Von Dietrich Sondermann |
    Im Grunde geht es nur um einen einzigen Artikel des umfangreichen Vertragswerkes, und dieser Artikel 18 / 2 ist der politisch brisanteste. Seinen Inhalt erklärt Rudolf Buntzel. Er ist Beauftragter für Welternährungsfragen beim Evangelischen Entwicklungsdienst, EED:

    Dieser Artikel bestimmt, wie in Zukunft im internationalen Transfer mit Gentechnik – also Transfer heißt Handel oder auch zum Beispiel Nahrungsmittelhilfe – diese Güter auszuzeichnen sind, das heißt, welche Information das importierende Land vom exportierenden Land bekommen muss, um sicherzustellen, dass das, was es da importiert, auch den eigenen nationalen Gesetzen entspricht, dass es sicher ist für die Umwelt, dass es sicher ist für die Gesundheit der Menschen.

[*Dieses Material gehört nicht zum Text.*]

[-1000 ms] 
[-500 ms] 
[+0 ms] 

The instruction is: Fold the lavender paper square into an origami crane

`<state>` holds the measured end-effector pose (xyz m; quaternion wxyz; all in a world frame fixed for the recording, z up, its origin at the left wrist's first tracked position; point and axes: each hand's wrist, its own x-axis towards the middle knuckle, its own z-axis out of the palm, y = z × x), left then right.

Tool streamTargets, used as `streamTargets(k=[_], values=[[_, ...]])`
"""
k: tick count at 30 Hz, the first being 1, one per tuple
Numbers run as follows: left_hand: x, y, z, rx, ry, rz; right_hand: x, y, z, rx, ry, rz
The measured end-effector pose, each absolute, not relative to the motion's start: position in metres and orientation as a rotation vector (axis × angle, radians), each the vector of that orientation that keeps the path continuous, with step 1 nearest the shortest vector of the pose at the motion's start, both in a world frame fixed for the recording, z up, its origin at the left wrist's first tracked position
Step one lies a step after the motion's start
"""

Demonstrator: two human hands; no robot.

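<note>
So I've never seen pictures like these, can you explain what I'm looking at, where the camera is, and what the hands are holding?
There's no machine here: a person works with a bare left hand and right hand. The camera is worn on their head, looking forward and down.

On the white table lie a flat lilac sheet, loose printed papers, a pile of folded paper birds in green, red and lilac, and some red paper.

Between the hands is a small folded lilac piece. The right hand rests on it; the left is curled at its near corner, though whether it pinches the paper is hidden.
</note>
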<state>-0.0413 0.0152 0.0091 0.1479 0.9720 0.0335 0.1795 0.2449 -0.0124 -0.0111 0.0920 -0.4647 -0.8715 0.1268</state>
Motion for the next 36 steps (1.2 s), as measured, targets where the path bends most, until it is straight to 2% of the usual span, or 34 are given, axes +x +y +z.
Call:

    Eigentlich ist diese Kennzeichnungspflicht bislang auch schon gegeben. Allerdings fehlen konkrete Angaben, wie detailliert beispielsweise eine Schiffsladung mit Mais ausgezeichnet sein muss. Die großen Getreidefirmen und die exportierenden Länder – allen voran die USA,
    Kanada und Argentinien - wünschen sich, dass es ausreicht, wenn sie sagen, dass diese Ladung gentechnisch veränderten Mais enthalten könnte. Damit wären aber Kritiker von gentechnisch veränderten Pflanzen nicht zufrieden. Rudolf Buntzel erklärt, warum:

    Das wäre eine Formel, die gar nichts sagt, die überhaupt keine Information gibt. Dann wäre jede Schiffsladung so deklariert und dann gibt es überhaupt keine Kontrolle mehr international, was man
    eigentlich importiert und was nicht.


    Und das kann den Mitgliedsstaaten der Konvention überhaupt nicht recht sein. Diese Länder, vor allem die vielen armen Länder des Südens, wären dann der Gefahr ausgesetzt, dass unkontrolliert gentechnisch veränderte Pflanzen eingeführt würden. Gefahr deshalb, weil die Konsequenzen für
    die Gesundheit von Mensch und Vieh noch bei weitem nicht bekannt sind. Gefahr vor allem auch für die heimische Artenvielfalt. Schon jetzt gibt es Untersuchungen aus Mexiko, die dokumentieren, dass mit dem Import von Genmais eine Vielzahl von uralten Maissorten verschwunden sind – verdrängt durch die genmanipulierten Sorten. Kritiker der Gentechnik
    wünschen sich deshalb, dass die Exportfirmen verpflichtet werden, genau zu deklarieren. Nur so hätten die armen Importländer die Möglichkeit zu entscheiden, was ins Land kommt und was nicht. Denn gentechnische Pflanzen können tatsächlich eine direkte Gefahr für die Verbraucher
    darstellen:

    Wie zum Beispiel Pflanzen, die pharmazeutische Pflanzen sind, die geändert worden sind in dem Sinne, dass sie zum Beispiel Impfstoffe produzieren. Die sind gar nicht zugelassen als Nahrungsmittel,
    sondern lediglich als pharmazeutisches Produkt.


    Und wenn das nicht genau dokumentiert ist in den Frachtpapieren und auf jeder Verpackung, die in den Handel gelangt, dann sind die Folgen nicht zu übersehen. In der Konferenz in Bonn versuchen jetzt die vielen armen Länder, ihre Interessen den wenigen reichen, mächtigen Exportländern gegenüber durchzusetzen. Die Tagung hat daher erhebliche politische
    Brisanz:

    Dass wir zum ersten Mal in der Geschichte den Fall haben, dass arme Länder, also Entwicklungsländer, sich zusammengetan haben und für höhere internationale Standards im Umweltbereich sich einsetzen,
    statt sonst in allen Bereichen für niedrigere.


    Und weil die USA, Kanada und Argentinien überhaupt nicht der Konvention angehören, suchen sie auf anderem Wege ihre Interessen durchzusetzen:

    Sie versuchen, die nationale Gesetzgebung in diesen Ländern so zu beeinflussen, mit sehr sehr viel Geld und Druck, das also durch die nationale Gesetzgebung internationale Standards unterlaufen
    werden, so dass sie versuchen, ein Land nach dem anderen über den Tisch zu ziehen.


    Wie das abläuft, erklärt Wolfgang Koehler. Er ist als Referatsleiter im Verbraucherschutz-
    ministerium zuständig für Gentechnikfragen:

    Das sind ja nicht nur Entwicklungsländer. Das haben wir auch im Ostblock, Russland, Polen, überall gehen die USA mit unheimlich viel Geld rein. Die kaufen sich, wenn Sie so wollen, ganze Lehrstühle an irgendwelchen Universitäten, die Professoren gleich mit; die werden in die USA eingeladen für zwei Monate, denen wird Geld in die Hand gegeben und das ist natürlich durchaus effektiv.